Your instructions. Pull every line containing "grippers" out of the material below.

++++++++

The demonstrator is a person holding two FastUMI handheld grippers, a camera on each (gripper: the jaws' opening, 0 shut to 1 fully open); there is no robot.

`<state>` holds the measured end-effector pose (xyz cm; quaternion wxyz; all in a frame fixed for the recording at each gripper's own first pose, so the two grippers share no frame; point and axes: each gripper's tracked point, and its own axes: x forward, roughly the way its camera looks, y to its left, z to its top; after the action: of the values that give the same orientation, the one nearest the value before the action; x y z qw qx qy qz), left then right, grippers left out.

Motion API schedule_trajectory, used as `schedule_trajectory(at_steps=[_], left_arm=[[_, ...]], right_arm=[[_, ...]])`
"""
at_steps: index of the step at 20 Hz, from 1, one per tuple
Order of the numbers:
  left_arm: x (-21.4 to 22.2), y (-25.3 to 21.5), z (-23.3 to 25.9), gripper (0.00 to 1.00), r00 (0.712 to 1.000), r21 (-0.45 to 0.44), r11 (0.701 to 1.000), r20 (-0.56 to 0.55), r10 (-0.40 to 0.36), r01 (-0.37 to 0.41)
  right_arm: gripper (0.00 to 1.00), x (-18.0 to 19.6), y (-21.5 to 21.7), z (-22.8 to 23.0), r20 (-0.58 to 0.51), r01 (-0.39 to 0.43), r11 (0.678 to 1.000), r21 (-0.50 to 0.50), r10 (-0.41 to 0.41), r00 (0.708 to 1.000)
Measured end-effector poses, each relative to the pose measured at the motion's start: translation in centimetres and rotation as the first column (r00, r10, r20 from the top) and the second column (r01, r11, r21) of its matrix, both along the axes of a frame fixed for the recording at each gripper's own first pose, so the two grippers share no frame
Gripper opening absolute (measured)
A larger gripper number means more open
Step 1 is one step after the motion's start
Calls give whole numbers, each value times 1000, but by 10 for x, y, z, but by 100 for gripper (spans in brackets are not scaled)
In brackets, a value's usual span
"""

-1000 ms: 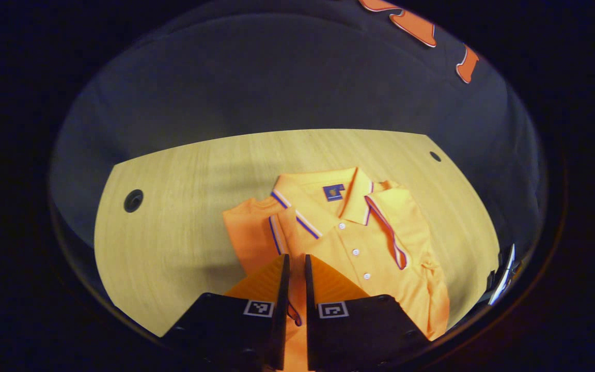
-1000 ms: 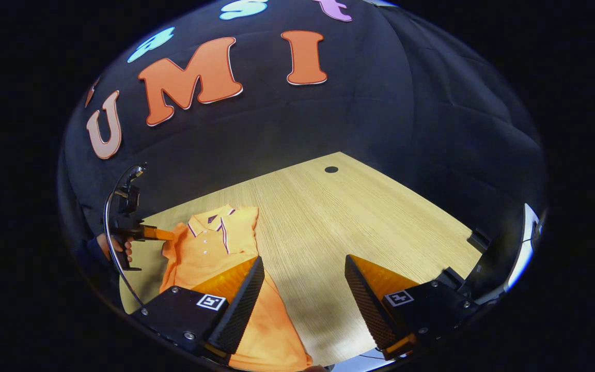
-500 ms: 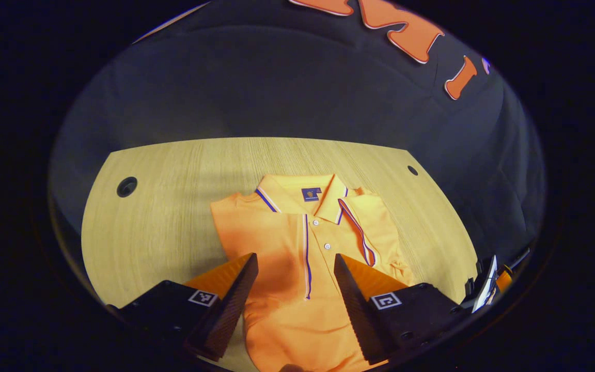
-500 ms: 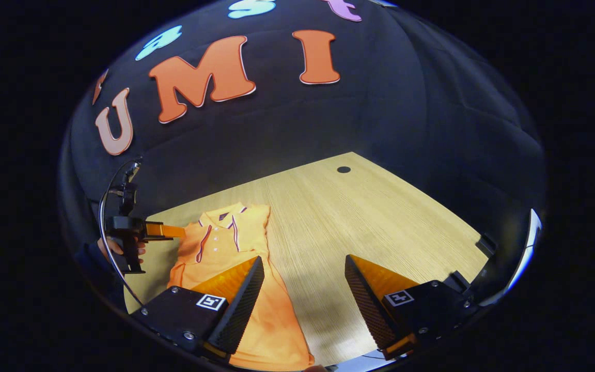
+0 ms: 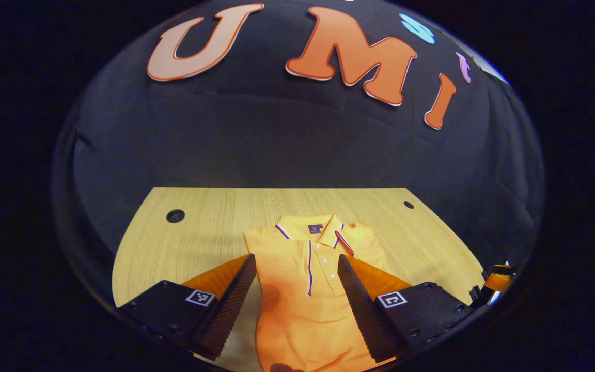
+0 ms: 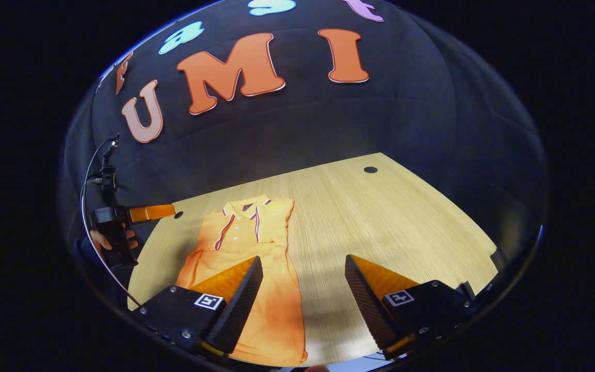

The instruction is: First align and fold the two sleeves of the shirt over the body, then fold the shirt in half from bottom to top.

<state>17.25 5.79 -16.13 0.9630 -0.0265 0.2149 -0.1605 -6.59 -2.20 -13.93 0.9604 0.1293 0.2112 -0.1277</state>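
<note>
Left gripper view: left gripper (image 5: 295,302) fingers wide, over shirt (image 5: 310,289) on counter (image 5: 199,227)
Right gripper (image 6: 302,299): fingers wide, empty
Risk: bottom-up fold may drag tucked sleeves loose, skew hem

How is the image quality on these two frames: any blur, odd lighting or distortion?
Left gripper view: sharp, warm light; the shirt reads clearly, the table edge bows from fisheye, and a soft shadow lies between the open left gripper fingers. Right gripper view: sharp too, with a shadow on the wood ahead of the open right gripper; the periphery dims.
</note>
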Motion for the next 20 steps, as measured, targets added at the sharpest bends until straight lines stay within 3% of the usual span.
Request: schedule_trajectory(at_steps=[6, 10, 20], left_arm=[[-76, 18, 6, 98, 998, 20, 998, 28, 55, -56], [-128, 23, -21, 98, 997, 27, 997, -41, 71, -70], [-235, 47, -120, 98, 974, 154, 985, -199, 108, -78]], right_arm=[[99, -19, 20, -13, -27, -110, 994, -16, 109, 994], [99, -35, 35, -32, -78, -186, 982, -21, 184, 980], [99, -86, 77, -117, -272, -345, 939, 17, 336, 902]])
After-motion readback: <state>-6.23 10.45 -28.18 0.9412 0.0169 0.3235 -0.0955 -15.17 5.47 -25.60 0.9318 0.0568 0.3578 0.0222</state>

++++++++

Answer area.
The demonstrator is a person holding two FastUMI handheld grippers, a camera on each (gripper: the jaws' opening, 0 shut to 1 fully open); there is no robot.
`<state>` holds the measured end-effector pose (xyz cm; quaternion wxyz; all in a frame fixed for the recording at each gripper's own first pose, so the two grippers share no frame; point and axes: each gripper's tracked point, and its own axes: x forward, roughly the way its camera looks, y to its left, z to its top; after the action: of the values that give the same orientation, the one nearest the value before the action; x y z qw qx qy qz), left then right, grippers left out.
Measured end-effector poses, each relative to the pose measured at the motion's start: translation in centimetres and rotation as the first column (r00, r10, r20 from the top) and the second column (r01, r11, r21) of its matrix, both along the axes of a frame fixed for the recording at each gripper's own first pose, so the two grippers share no frame

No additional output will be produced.